■ **DIRECTIONS**:
Beginning with the first line, transcribe the entries below exactly through the line containing "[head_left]", inclusive.
--- LISTED RECORDS ---
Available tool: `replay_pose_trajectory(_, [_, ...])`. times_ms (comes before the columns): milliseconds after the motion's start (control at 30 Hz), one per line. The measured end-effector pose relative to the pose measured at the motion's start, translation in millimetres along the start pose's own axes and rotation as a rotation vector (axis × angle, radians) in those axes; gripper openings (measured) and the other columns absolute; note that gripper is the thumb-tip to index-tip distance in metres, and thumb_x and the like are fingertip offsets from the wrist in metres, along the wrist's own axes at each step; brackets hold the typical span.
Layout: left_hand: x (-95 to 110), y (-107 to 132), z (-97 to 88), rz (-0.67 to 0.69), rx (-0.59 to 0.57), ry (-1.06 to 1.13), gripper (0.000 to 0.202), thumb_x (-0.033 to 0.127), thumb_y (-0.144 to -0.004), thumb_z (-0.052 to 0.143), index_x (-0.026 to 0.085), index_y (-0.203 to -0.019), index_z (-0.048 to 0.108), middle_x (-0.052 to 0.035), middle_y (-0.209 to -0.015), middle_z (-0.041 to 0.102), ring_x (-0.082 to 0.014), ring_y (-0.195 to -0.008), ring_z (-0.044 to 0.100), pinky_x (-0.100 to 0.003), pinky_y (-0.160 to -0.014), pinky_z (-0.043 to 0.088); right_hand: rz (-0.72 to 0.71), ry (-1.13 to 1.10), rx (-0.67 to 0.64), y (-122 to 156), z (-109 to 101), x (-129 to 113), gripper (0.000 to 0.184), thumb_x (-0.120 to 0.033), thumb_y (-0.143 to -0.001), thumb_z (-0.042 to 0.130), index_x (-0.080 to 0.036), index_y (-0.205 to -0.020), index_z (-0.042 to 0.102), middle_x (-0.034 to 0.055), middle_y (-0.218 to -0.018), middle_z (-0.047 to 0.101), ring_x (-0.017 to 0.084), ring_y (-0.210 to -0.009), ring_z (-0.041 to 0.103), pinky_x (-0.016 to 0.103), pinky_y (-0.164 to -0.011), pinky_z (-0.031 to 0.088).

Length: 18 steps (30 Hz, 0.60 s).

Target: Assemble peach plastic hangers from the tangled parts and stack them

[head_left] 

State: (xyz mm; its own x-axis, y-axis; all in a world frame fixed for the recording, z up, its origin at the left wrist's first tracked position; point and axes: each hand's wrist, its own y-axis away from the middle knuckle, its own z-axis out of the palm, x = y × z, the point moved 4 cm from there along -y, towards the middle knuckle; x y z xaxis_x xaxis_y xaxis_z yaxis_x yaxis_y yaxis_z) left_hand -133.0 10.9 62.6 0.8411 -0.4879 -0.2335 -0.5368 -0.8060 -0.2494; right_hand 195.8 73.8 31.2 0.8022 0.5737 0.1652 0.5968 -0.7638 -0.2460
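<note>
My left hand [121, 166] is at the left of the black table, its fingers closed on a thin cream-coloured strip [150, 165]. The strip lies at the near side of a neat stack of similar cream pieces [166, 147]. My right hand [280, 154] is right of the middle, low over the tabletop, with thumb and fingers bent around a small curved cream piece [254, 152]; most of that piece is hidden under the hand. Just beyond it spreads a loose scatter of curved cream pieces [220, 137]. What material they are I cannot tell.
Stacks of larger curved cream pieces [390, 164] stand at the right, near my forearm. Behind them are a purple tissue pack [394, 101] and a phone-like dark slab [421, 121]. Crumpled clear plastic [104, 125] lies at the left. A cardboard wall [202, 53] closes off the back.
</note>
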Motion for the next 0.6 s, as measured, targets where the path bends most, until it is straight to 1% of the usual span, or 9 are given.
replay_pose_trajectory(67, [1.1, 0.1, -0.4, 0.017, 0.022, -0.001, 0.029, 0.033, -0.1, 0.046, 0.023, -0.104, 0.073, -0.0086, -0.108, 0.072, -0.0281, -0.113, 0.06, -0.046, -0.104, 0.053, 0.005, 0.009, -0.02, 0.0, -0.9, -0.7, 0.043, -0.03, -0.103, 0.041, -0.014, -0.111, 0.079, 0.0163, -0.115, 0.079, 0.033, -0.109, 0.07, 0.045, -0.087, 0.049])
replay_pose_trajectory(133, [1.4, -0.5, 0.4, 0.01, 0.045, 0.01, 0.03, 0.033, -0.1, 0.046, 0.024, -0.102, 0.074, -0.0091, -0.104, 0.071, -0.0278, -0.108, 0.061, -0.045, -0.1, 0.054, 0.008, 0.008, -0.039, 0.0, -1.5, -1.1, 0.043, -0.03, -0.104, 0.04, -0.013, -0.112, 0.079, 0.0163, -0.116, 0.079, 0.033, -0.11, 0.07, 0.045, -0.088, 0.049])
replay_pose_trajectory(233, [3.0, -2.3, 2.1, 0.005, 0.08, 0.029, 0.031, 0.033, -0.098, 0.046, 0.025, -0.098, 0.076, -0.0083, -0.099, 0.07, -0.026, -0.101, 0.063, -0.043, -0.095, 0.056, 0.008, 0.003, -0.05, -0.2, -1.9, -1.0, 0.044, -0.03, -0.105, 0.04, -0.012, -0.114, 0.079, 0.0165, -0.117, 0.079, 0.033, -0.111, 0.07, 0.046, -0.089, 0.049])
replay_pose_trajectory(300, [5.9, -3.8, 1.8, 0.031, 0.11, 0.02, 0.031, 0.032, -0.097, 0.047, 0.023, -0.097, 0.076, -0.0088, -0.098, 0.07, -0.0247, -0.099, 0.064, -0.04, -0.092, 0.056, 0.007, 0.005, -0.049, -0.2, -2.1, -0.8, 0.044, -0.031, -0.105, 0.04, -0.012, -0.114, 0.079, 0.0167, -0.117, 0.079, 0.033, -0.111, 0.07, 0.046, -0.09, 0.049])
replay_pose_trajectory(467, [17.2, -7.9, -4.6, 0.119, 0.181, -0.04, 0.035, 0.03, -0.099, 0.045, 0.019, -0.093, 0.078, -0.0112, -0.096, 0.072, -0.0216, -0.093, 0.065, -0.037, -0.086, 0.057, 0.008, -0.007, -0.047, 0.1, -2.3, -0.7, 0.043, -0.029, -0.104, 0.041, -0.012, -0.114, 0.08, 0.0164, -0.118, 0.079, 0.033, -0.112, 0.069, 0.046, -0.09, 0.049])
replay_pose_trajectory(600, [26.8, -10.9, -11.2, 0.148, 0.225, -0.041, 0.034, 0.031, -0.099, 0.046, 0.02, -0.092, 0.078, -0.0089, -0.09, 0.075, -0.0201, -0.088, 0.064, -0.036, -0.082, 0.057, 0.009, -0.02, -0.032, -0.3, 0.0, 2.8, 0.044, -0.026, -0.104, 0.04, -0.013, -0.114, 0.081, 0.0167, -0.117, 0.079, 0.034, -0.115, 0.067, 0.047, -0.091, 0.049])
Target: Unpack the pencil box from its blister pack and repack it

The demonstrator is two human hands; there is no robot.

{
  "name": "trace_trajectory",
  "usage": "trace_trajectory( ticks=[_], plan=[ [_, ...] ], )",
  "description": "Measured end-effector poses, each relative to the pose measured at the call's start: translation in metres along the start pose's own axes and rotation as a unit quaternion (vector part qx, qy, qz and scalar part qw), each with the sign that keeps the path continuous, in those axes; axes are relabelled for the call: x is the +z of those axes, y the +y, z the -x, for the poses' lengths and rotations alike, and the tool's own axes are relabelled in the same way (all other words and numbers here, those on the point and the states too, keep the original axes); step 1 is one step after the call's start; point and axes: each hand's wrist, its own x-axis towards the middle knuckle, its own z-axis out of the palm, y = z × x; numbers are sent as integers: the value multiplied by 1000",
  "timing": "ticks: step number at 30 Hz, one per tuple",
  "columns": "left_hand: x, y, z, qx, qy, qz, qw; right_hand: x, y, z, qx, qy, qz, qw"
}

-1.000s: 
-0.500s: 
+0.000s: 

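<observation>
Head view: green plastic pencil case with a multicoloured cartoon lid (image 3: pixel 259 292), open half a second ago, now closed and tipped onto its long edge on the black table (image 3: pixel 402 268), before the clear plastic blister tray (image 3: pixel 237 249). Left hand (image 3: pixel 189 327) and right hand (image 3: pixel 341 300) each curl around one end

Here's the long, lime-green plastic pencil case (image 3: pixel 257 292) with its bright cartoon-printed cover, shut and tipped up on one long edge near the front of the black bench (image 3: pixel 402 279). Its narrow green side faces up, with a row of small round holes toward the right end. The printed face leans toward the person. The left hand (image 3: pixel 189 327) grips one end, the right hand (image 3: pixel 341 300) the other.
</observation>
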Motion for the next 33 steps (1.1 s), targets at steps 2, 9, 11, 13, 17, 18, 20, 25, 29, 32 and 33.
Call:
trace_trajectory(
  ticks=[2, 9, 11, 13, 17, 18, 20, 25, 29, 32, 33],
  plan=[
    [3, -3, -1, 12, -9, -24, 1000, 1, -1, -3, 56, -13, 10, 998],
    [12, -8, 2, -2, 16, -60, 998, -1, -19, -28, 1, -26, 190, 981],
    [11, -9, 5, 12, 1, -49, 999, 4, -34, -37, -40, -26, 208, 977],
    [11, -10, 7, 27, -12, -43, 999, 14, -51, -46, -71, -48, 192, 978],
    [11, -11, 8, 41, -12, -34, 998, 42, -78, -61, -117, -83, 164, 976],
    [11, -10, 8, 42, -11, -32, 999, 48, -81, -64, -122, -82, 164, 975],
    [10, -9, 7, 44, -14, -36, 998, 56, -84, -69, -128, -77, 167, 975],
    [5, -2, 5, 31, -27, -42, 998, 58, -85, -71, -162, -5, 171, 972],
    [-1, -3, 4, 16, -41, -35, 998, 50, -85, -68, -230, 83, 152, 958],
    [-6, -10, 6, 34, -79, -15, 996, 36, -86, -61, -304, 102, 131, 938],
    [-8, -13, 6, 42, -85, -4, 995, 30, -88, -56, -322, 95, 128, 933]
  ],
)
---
■ **RESULT OF THIS TASK**:
Available tool: `replay_pose_trajectory(_, [_, ...])`. times_ms (comes before the columns): milliseconds after the motion's start (control at 30 Hz), one per line. The measured end-effector pose relative to the pose measured at the motion's start, translation in millimetres along the start pose's own axes and rotation as a rotation vector (axis × angle, radians) in those axes; gripper openings (measured) and the other columns absolute; note that gripper is the thumb-tip to index-tip distance in metres, and thumb_x and the like are fingertip offsets from the wrist in metres, along the wrist's own axes at each step; brackets hold the typical span.
Layout: left_hand: x (-95 to 110), y (-107 to 132), z (-97 to 88), rz (-0.67 to 0.69), rx (-0.59 to 0.57), ry (-1.06 to 1.13), gripper (0.000 to 0.202), thumb_x (-0.033 to 0.127), thumb_y (-0.144 to -0.004), thumb_z (-0.052 to 0.143), index_x (-0.026 to 0.085), index_y (-0.203 to -0.019), index_z (-0.048 to 0.108), middle_x (-0.052 to 0.035), middle_y (-0.209 to -0.015), middle_z (-0.041 to 0.102), ring_x (-0.082 to 0.014), ring_y (-0.195 to -0.008), ring_z (-0.044 to 0.100), pinky_x (-0.100 to 0.003), pinky_y (-0.160 to -0.014), pinky_z (-0.043 to 0.088); right_hand: rz (-0.72 to 0.71), ry (-1.13 to 1.10), rx (-0.67 to 0.64), y (-122 to 156), z (-109 to 101), x (-129 to 113), gripper (0.000 to 0.184), thumb_x (-0.120 to 0.033), thumb_y (-0.143 to -0.001), thumb_z (-0.042 to 0.130), index_x (-0.080 to 0.036), index_y (-0.205 to -0.020), index_z (-0.042 to 0.102), middle_x (-0.034 to 0.055), middle_y (-0.218 to -0.018), middle_z (-0.047 to 0.101), ring_x (-0.017 to 0.084), ring_y (-0.210 to -0.009), ring_z (-0.041 to 0.103), pinky_x (-0.016 to 0.103), pinky_y (-0.164 to -0.011), pinky_z (-0.031 to 0.088).

Length: 18 steps (30 Hz, 0.60 s).

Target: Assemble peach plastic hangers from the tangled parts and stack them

[head_left] 

No further output remains.